# Bot or Not: Using the Twitter API to look at our "fake" followers

![Bot](http://media.npr.org/assets/img/2017/02/04/trumpbot_51_wide-99a6d194a30546394eff755db56b8579745e5921-s800-c85.png "Bot")

Before we get started with the Twitter API and detecting bots, let's take a look at [HTTP](https://en.wikipedia.org/wiki/Hypertext_Transfer_Protocol) and how it works.

## HTTP

Most APIs are built on top of a simple protocol called HTTP. HTTP powers most of the communications on the web, including your browser and probably most of the apps that you use. HTTP allows you (via your browser, a mobile app or even code you write!) to **request** data (HTML, PDFs, MP3s, etc) from a service across the internets (e.g. google.com, twitter.com) and that service will respond with the requested data (i.e. the **response**).
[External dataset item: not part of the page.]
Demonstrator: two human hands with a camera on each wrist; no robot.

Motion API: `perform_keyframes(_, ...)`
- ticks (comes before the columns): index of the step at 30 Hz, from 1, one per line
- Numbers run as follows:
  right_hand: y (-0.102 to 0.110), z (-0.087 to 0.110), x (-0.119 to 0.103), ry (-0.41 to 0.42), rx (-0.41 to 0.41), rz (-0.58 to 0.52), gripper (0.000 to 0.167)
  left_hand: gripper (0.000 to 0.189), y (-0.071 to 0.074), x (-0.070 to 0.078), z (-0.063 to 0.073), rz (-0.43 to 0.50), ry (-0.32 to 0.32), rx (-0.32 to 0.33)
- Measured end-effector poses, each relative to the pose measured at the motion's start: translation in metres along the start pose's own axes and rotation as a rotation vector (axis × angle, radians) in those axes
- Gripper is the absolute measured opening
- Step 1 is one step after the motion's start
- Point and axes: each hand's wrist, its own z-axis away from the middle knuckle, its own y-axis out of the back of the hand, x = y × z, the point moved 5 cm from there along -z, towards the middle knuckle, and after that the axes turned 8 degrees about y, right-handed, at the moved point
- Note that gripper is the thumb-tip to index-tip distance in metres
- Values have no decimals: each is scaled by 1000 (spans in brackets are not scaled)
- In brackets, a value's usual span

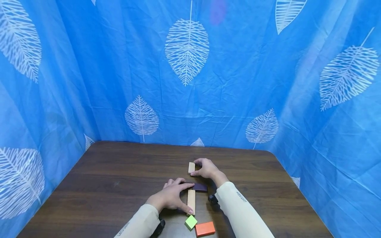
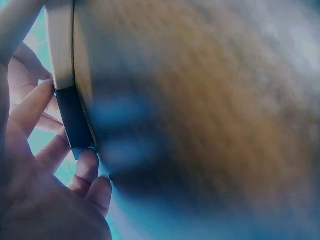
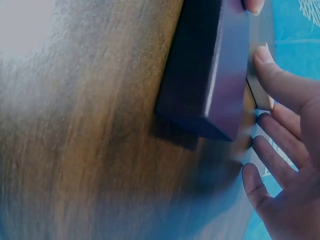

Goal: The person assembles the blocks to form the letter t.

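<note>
My left hand (image 1: 171,195) spans two blocks. Its thumb is at the near end of a long pale wooden block (image 1: 191,199), and its index fingertip reaches a dark purple block (image 1: 200,187) lying crosswise at the far end. In the left wrist view the other fingers touch the dark block (image 2: 76,120), beside the pale one (image 2: 61,45). Farther back, my right hand (image 1: 206,168) pinches a short pale wooden block (image 1: 191,168) between thumb and fingers. The right wrist view has the dark block (image 3: 200,65) in front of that hand (image 3: 295,145).
Nearest the person, a lime green block (image 1: 190,222) sits by the long pale block's end, and an orange-red block (image 1: 205,228) is beside it. All lie on a brown wooden table (image 1: 119,168). A blue leaf-print curtain (image 1: 220,99) surrounds the table's back and sides.
</note>
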Motion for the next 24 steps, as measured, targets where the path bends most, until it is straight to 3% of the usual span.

Let's take a look at how HTTP (and the Internet) works in more detail...


## What's an API?

An API, or application programming interface, allows you to specify the data you want and returns it in a computer-friendly format like JSON or XML. The "interface"  is a regularized way to make requests, and a consistent specification for the data you asked for. So many organizations now publish APIs for their data. From [The New York Times](https://developer.nytimes.com/) to [ProPublica](https://propublica.github.io/campaign-finance-api-docs/), to governmental organizations like the [EPA](https://developer.epa.gov/category/api/), to social media sites like [Twitter](https://dev.twitter.com/overview/api) and [Instagram](https://www.instagram.com/developer/) and [LinkedIn](https://developer.linkedin.com).


## API Authentication

Most API providers require you as the developer to use a form of authentication while using their APIs. There are various forms of authentication: oauth, api keys and even username and passwords.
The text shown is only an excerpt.